SUPPLIED MATERIAL: Begin

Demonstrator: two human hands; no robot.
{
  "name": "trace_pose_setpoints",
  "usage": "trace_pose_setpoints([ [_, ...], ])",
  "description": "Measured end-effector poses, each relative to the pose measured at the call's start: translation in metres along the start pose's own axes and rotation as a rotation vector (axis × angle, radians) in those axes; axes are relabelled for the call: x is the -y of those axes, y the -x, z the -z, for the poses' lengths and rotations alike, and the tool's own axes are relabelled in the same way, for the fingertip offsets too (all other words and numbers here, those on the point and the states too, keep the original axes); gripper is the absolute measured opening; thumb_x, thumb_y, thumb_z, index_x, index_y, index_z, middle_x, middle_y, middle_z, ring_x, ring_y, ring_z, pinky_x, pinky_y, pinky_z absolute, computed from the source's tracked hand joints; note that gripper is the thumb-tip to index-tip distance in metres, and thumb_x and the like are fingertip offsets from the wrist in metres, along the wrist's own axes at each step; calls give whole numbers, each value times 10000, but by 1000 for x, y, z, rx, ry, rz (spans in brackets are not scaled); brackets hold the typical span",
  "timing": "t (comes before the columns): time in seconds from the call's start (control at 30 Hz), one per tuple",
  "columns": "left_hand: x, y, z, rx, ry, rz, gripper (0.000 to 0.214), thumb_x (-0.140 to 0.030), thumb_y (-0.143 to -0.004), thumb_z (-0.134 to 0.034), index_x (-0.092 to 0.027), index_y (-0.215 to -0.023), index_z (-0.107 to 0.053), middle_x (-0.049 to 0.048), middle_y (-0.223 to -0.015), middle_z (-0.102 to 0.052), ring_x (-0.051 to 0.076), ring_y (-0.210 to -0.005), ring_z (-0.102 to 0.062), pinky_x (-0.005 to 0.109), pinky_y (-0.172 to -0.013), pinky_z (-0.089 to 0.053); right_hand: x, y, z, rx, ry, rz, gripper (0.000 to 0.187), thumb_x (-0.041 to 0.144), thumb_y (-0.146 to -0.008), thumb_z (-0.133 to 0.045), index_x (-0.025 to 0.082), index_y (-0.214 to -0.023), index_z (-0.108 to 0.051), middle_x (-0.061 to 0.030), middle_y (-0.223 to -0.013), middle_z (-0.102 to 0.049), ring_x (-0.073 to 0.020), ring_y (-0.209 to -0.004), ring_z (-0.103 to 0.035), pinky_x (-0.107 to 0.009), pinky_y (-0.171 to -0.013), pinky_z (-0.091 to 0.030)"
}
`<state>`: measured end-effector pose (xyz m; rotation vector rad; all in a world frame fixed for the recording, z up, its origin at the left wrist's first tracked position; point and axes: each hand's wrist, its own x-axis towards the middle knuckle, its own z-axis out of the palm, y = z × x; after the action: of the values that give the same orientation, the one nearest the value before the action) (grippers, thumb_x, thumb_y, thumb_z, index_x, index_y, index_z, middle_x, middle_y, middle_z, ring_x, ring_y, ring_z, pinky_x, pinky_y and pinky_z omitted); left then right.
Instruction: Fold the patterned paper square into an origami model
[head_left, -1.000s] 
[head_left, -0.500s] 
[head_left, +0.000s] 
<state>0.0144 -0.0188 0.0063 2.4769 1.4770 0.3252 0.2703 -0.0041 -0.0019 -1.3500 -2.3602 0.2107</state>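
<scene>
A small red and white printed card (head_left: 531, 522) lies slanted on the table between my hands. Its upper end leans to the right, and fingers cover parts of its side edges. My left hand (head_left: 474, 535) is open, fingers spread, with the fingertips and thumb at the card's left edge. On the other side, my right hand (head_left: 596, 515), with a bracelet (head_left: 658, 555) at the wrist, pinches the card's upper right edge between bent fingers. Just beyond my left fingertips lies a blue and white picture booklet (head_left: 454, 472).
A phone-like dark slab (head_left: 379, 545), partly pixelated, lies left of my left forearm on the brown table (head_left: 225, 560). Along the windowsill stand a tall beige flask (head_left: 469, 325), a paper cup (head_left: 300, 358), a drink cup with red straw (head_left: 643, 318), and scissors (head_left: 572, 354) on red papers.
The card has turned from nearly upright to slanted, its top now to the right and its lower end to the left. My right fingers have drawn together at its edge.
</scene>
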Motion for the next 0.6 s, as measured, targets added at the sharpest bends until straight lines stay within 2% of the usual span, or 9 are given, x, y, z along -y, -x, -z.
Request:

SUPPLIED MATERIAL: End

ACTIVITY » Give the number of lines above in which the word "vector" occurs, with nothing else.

SOLUTION FOR THIS EXERCISE » 2